One of the girls apologized -- even though it wasn't her fault, and said she thought it was disrespectful of the workers to keep the motor running while I was talking. Apparently the drain had been blocked for a long time and this was the hour that the county had finally sent the plumbers over. Asked if they could come back until the author had finished speaking, they flatly refused.

It was a little surreal, and it also made me realize how difficult it is for "inmates" of any age in a public detention facility to get rehabilitated, even with the best of intentions. But I plowed ahead, and did my best to shout over the noise.

As a former county government and social services reporter for the newspaper, I had written many stories about the foster care system and the Polinsky Children's Center, another county facility, where neglected, abused or abandoned kids are taken. These include kids whose parents are drug addicts and alcoholics and have been carted off to jail. When I was at the paper, 85 percent of the women in the county jail were there on drug-related offenses, and many were recidivist meth users who were only able to get clean behind bars. Some of the Polinsky kids "graduate" to the GRF if and when they end up in trouble.

I always use a microphone in a big room, but not surprisingly, they didn't have one for me at the GRF. I tried to illustrate for these girls that I'd gotten where I was through persistence and determination, and I was going to get through this particular situation the same way. I was determined to leave them with a positive message, and from watching their blank emotionless faces begin to engage, some even smiling as I talked to them, I think I succeeded. We were in this together, and like me, this roomful of girls was clearly used to operating under adverse conditions.
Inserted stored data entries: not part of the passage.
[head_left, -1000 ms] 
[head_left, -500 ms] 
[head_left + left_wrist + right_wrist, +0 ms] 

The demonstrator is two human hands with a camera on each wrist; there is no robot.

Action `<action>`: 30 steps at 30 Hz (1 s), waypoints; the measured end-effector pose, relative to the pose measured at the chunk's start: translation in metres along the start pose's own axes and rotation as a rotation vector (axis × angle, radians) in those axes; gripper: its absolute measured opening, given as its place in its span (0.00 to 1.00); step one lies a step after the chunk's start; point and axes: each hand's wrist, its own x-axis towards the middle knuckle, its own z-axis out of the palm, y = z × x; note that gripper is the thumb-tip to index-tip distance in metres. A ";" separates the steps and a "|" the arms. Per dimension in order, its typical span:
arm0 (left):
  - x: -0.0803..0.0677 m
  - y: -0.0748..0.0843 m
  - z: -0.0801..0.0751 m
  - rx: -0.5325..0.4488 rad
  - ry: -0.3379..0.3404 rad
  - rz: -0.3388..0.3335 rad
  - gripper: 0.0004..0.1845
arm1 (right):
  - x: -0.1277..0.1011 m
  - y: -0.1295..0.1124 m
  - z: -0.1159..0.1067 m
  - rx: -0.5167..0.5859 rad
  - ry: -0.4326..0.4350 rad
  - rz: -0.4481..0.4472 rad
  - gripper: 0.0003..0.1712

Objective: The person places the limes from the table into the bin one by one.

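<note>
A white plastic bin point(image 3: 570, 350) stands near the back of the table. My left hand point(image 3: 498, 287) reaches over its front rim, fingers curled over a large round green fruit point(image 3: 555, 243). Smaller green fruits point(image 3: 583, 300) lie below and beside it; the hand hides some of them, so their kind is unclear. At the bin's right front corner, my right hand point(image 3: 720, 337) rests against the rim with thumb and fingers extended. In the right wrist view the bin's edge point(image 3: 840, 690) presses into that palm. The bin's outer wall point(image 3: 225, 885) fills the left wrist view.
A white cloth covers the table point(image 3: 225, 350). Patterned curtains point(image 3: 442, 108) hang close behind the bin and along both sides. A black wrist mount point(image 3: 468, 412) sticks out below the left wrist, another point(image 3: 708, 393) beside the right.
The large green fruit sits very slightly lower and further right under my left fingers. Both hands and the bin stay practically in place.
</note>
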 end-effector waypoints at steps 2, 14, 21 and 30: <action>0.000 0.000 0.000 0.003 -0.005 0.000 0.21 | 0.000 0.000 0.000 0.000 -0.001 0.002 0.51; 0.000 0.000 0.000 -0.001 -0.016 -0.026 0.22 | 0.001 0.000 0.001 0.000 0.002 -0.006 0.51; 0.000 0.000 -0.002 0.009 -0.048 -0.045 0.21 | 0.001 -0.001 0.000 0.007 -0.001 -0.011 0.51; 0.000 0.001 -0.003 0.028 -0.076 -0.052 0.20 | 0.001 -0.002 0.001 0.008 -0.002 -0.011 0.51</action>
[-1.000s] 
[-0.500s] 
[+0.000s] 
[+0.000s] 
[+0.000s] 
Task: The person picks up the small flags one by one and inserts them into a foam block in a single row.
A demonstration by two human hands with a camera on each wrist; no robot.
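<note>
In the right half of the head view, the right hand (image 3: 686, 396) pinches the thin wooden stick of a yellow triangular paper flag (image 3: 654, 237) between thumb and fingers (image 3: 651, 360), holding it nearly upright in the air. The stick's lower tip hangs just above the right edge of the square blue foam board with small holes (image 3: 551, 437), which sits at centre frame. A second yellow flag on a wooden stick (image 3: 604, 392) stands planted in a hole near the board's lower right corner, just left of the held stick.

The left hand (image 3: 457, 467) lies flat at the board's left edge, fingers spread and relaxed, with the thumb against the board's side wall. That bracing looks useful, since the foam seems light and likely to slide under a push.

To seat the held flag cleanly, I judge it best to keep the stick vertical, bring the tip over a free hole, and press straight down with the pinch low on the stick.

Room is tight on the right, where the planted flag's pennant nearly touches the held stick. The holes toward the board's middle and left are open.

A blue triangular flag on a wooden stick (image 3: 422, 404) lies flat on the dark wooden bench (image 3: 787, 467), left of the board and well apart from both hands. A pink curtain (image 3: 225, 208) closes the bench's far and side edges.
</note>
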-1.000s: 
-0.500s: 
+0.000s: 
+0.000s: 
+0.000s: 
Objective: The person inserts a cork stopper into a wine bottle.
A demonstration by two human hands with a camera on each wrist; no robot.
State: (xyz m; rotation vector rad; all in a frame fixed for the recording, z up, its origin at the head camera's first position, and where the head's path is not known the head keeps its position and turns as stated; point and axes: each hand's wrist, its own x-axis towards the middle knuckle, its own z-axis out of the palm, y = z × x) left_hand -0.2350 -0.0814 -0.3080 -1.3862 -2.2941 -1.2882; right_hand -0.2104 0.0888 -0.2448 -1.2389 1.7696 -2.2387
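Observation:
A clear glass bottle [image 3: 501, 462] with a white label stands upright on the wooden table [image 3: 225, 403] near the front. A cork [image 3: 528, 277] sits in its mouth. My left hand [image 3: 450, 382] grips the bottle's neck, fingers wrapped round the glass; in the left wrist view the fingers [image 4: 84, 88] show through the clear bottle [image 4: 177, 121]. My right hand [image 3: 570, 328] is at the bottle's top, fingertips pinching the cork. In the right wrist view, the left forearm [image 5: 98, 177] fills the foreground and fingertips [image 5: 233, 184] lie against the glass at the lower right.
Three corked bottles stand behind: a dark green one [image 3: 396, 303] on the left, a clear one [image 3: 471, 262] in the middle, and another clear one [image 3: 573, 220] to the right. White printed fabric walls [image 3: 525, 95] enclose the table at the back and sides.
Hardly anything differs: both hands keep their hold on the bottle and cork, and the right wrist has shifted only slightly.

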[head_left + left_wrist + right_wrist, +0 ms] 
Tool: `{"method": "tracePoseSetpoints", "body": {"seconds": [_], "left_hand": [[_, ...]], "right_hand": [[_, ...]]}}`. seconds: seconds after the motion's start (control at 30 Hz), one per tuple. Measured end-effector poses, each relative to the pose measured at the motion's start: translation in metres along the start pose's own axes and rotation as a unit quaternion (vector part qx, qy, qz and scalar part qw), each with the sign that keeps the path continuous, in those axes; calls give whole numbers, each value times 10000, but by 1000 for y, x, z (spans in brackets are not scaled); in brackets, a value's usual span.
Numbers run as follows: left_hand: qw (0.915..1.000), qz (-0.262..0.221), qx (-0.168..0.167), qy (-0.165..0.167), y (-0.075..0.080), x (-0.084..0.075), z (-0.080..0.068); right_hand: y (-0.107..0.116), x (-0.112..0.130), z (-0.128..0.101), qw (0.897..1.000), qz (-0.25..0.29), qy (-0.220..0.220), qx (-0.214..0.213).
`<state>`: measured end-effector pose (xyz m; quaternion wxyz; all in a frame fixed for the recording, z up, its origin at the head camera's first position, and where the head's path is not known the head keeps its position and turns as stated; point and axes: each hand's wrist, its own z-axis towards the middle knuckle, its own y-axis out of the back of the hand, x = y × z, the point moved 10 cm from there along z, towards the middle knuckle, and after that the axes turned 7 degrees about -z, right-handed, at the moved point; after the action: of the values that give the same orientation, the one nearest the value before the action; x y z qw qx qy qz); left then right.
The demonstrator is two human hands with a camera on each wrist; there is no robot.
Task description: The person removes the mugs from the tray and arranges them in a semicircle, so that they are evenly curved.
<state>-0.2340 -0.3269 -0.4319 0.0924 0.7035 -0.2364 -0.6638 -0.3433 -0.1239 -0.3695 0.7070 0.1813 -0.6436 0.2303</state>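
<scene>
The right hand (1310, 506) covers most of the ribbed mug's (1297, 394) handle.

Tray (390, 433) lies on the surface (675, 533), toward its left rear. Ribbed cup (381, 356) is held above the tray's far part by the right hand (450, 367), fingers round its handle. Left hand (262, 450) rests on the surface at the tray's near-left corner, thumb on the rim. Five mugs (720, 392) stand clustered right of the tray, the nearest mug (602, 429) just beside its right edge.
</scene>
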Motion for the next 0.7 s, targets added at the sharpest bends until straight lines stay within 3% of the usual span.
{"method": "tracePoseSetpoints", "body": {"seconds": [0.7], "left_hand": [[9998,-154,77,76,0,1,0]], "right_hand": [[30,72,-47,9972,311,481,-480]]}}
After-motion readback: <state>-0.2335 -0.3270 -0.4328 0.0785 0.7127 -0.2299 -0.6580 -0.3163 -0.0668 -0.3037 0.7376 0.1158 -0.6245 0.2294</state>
They were mostly 13-year-olds, I was told by an administrator, and their offenses ranged from truancy to stealing to committing other crimes. Some did this to get out of their foster homes and, reportedly, to escape situations such as having to take care of their drug-abusing foster mom's three children.

Dressed in t-shirts and pants, most of them wore their hair pulled back and rolled up into tight buns on the top of their heads. Most of them had brown or black faces. I talked about my background and explained that I wrote about "court cases" for only a few minutes, and then let them have at it.

I was encouraged, and a bit surprised, to see how curious and thirsty for knowledge these kids were. They all had lots and lots of questions, which they threw at me the entire period.

I can't imagine that living in a place like that, coming from foster homes and poor families, teaches kids how to be successful in this world. I wanted to serve as a good role model and impart some hope, some reality and some practical advice, so that's what I tried to do.

At the end of my talk, a student brought me up a plastic vase of sunflowers and other summer blooms, shyly apologizing for the noise and thanked me for coming. I was touched.

And before I even went to the front of the class, the administrator who invited me handed me a box of chocolates, saying they couldn't give me an honorarium but they could give me candy. She too apologized for the noise afterward, then came outside and bought four of my books for the GRF library.

"You just have to roll with it," she said.

I found it curious that she was buying books for the girls to read, but we couldn't discuss their content during my talk. That seemed illogical to me, but I have learned not to question the rules of a detention facility no matter how old the "inmates" are.

I'd been told that I couldn't talk about the content of my true crime books because of concern that I might "trigger" something in these girls. But when I told the girls I couldn't answer those types of questions, of course they just wanted to know the answers even more.

"Why can't you talk about that?" they kept asking.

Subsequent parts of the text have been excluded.